Amberin Zaman September 11, 2017  –  AL MONITOR – Rumor has it that the head of Turkish intelligence is planning a trip to Erbil, where he would face an uphill struggle to free Turkish operatives allegedly held there and perhaps discourage the upcoming referendum on independence. Turkey’s spy chief, Hakan Fidan, is planning to travel to the Iraqi Kurdish capital Erbil this week, part of a mission to push for the release of Turkish operatives who are being held by Kurdish militants and presumably also to seek to delay a referendum on Iraqi Kurdish independence, local officials speaking on strict condition of anonymity told Al-Monitor. They declined to elaborate, and a spokesman for Turkey’s National Intelligence Organization (MIT) did not return Al-Monitor’s calls for comment.

If the reports are accurate, Fidan faces an uphill struggle on both counts. Officials from the Patriotic Union of Kurdistan (PUK) have assured Turkey that the two operatives, both Turkish nationals who were reportedly captured by rebels with the Kurdistan Workers Party (PKK), would be released this month.

Mustafa Karasu, a veteran PKK commander, claimed last week in a radio interview that his organization had not just two “high-ranking” Turkish intelligence agents in its custody, but 18 other Turkish officials as well. He offered no clues as to if and when they might be freed. Karasu earlier claimed that the Turkish nationals carried diplomatic passports and were responsible for running a network of spies keeping tabs on the PKK.

The PUK governs Sulaimaniyah province, where the sting operation, described in groundbreaking detail by Al-Monitor’s Fazel Hawramy, allegedly took place.

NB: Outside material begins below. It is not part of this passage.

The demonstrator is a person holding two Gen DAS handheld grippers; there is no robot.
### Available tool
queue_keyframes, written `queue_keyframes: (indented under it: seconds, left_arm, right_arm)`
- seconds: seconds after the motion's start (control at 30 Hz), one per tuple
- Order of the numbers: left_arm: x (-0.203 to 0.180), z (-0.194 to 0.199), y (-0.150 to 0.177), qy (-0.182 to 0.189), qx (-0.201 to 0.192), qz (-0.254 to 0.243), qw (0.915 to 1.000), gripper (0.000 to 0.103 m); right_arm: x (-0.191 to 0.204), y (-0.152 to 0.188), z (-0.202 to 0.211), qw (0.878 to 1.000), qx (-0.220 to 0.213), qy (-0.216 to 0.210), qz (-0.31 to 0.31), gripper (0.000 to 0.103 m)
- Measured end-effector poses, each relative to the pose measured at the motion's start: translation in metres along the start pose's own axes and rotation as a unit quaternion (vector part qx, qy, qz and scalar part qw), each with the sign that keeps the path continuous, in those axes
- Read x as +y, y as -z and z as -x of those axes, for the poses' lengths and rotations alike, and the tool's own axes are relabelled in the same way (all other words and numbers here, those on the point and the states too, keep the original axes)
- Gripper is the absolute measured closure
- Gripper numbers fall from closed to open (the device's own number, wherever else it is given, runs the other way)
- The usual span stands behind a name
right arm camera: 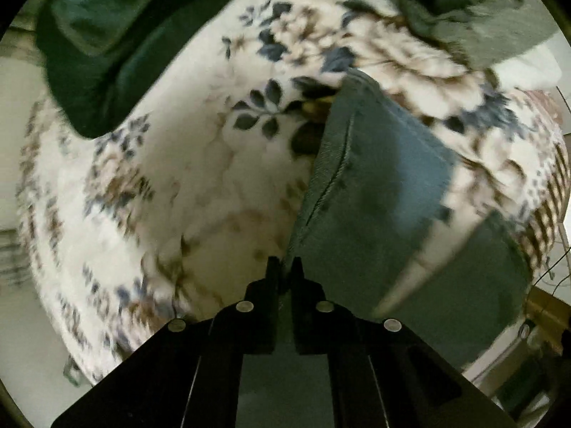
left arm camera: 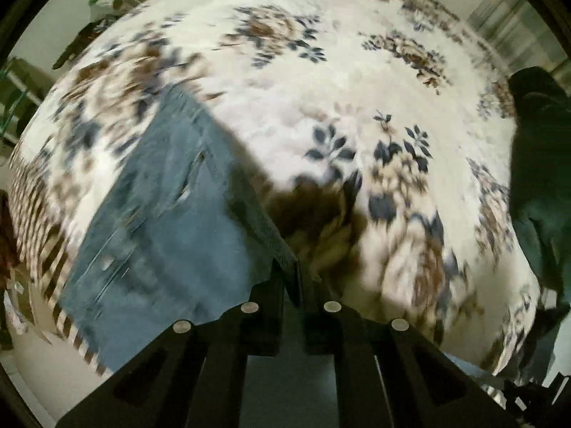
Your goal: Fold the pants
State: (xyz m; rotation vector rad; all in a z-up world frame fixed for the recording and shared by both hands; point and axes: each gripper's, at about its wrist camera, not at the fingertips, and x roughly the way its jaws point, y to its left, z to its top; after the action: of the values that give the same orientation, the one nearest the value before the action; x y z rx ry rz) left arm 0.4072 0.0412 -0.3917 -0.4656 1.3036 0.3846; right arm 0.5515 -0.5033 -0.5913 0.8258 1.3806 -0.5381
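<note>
Blue denim pants (left arm camera: 160, 221) lie on a white floral blanket (left arm camera: 303, 82), stretching from my left gripper toward the far left. My left gripper (left arm camera: 289, 265) is shut on an edge of the pants, lifted a little above the blanket. In the right wrist view the pants (right arm camera: 378, 185) run up and right from my right gripper (right arm camera: 284, 265), which is shut on a seamed edge of them. The picture is motion-blurred in both views.
The blanket (right arm camera: 200, 178) covers a bed. A dark green garment (right arm camera: 107, 53) lies at the blanket's far left in the right view; it also shows dark at the right edge of the left view (left arm camera: 539, 178). Furniture stands beyond the bed edges.
</note>
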Motion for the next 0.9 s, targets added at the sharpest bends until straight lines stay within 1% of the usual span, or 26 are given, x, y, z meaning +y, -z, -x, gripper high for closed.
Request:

The Turks were said to have traveled from Ankara and were nabbed as they were meeting with their contacts within the PKK. The PUK has come under heavy fire from Ankara for its lax attitude toward the PKK. Bahroz Galali, the PUK’s veteran representative in Ankara, was sent packing on Aug. 23 over his failure to secure the operatives’ release. The Turkish government still has not commented on the affair.

The only person with the clout to arrange for the operatives’ freedom is the PKK’s imprisoned leader Abdullah Ocalan. But he has remained incommunicado since April 2015, when the latest round of peace talks with the government collapsed. One of his main interlocutors was Fidan, who is also counted among Turkish President Recep Tayyip Erdogan’s most loyal lieutenants.Barring the rare family member, Ocalan has not been permitted visitors since. It’s conceivable that Fidan has sought Ocalan’s intervention to rescue his men, but it’s impossible to know.